→ **Task directions**:
Among the lines below, copy exactly those from the one with "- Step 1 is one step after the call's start" through the one with "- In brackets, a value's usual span", counting both ends.

======== Data for the task ========

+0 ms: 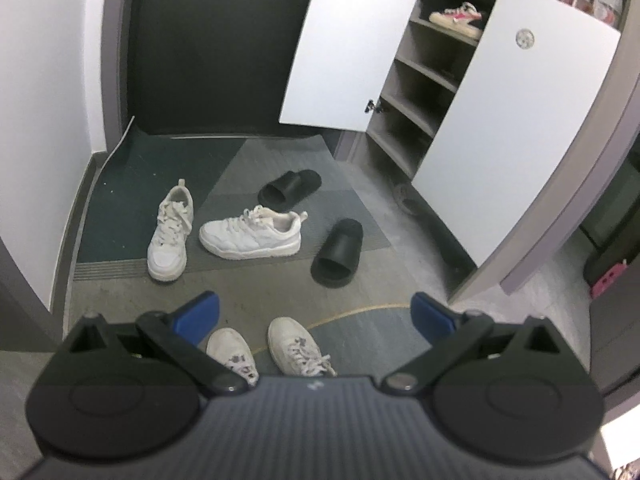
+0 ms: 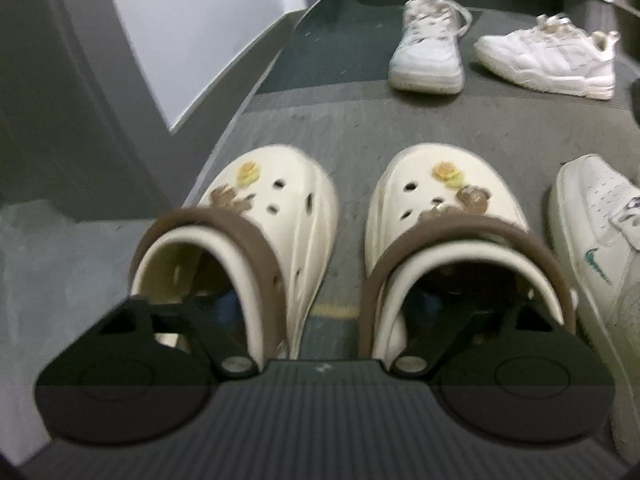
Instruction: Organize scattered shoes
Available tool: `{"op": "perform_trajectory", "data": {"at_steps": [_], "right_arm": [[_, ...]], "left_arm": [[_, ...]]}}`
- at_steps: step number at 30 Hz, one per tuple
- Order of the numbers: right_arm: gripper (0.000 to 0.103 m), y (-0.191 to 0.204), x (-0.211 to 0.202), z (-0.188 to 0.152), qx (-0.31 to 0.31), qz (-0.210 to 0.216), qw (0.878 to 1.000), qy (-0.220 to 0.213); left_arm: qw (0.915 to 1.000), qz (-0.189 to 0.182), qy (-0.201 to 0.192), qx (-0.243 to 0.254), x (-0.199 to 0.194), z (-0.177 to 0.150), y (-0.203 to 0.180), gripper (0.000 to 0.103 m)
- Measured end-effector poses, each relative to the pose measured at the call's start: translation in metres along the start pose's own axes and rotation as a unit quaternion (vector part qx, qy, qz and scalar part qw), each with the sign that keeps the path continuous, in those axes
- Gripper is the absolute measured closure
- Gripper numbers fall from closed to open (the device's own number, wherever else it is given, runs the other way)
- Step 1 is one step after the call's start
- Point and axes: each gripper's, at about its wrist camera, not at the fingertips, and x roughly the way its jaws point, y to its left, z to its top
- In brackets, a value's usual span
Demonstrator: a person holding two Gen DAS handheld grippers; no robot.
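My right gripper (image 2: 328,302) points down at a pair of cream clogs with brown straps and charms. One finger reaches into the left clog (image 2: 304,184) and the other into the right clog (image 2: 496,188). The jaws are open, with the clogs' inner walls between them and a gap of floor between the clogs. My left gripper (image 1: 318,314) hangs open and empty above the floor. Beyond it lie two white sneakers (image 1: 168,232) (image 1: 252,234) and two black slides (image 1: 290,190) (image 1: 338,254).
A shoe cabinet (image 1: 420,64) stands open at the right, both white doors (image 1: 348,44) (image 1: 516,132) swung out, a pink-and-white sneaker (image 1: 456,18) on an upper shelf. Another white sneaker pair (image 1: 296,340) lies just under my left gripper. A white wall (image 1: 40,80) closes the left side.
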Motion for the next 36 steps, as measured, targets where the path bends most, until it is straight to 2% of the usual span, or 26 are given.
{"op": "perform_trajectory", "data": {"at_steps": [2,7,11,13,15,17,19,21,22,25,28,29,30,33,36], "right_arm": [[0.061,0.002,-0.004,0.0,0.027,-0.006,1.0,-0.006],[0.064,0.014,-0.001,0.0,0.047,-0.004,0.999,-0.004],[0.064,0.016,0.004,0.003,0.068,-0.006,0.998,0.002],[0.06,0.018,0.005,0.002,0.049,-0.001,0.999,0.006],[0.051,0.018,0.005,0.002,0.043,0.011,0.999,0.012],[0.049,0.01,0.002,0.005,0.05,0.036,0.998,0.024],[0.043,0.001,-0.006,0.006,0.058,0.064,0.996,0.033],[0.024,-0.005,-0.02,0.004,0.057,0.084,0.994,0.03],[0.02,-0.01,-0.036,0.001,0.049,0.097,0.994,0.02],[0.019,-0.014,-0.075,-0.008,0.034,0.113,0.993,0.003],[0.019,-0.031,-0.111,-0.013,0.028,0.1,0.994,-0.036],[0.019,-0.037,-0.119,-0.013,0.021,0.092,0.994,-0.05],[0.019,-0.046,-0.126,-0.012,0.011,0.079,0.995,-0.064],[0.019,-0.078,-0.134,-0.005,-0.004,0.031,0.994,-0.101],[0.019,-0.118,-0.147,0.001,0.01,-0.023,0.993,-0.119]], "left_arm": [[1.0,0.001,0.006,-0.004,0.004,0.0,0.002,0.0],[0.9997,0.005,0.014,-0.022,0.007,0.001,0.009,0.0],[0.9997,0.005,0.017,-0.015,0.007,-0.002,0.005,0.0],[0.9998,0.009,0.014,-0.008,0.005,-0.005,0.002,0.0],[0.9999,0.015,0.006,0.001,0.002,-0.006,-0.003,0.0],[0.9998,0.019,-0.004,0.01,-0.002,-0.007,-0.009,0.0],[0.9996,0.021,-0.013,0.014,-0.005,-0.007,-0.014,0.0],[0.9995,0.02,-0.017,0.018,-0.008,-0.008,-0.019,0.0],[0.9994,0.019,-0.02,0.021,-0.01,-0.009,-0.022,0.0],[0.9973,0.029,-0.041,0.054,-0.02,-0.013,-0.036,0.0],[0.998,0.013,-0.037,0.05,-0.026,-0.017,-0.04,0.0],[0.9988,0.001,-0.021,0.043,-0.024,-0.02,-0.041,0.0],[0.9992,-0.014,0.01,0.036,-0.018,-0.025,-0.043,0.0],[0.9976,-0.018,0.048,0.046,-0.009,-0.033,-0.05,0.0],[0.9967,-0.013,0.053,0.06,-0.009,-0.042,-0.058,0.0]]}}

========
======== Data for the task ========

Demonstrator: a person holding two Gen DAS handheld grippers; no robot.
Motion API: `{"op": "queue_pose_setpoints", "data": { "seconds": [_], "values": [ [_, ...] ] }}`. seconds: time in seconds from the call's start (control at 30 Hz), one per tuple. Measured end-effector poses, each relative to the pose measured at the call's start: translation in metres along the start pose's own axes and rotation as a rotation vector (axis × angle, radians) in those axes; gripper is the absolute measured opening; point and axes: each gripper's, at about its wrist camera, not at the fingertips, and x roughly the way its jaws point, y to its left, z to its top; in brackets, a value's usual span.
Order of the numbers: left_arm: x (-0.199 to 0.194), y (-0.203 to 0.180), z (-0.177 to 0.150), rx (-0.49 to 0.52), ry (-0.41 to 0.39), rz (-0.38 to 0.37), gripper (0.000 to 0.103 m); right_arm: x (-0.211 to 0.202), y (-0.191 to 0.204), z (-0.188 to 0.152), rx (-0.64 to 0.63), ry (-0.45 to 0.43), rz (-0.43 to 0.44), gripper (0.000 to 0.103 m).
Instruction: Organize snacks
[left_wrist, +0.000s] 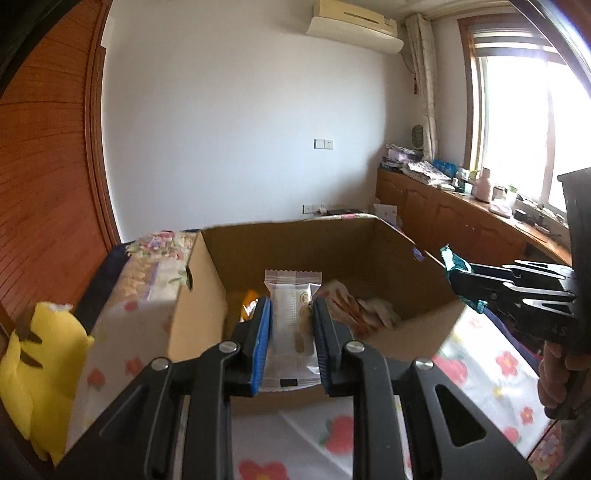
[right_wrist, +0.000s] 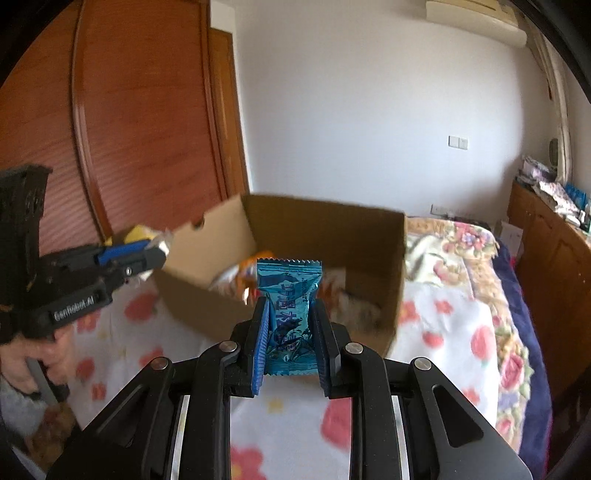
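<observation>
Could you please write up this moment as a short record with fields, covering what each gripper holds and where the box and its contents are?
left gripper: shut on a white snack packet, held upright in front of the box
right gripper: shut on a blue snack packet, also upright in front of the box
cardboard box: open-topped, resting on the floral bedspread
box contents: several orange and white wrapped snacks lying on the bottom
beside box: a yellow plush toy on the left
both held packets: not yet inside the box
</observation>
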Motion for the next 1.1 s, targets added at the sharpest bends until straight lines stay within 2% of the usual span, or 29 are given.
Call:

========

→ **Answer below**:
- Step 1 is one step after the call's start
- Point and axes: each gripper's, at about its wrist camera, not at the fingertips, and x roughly the way its jaws point, y to its left, z to its top
- In brackets, a value's usual span

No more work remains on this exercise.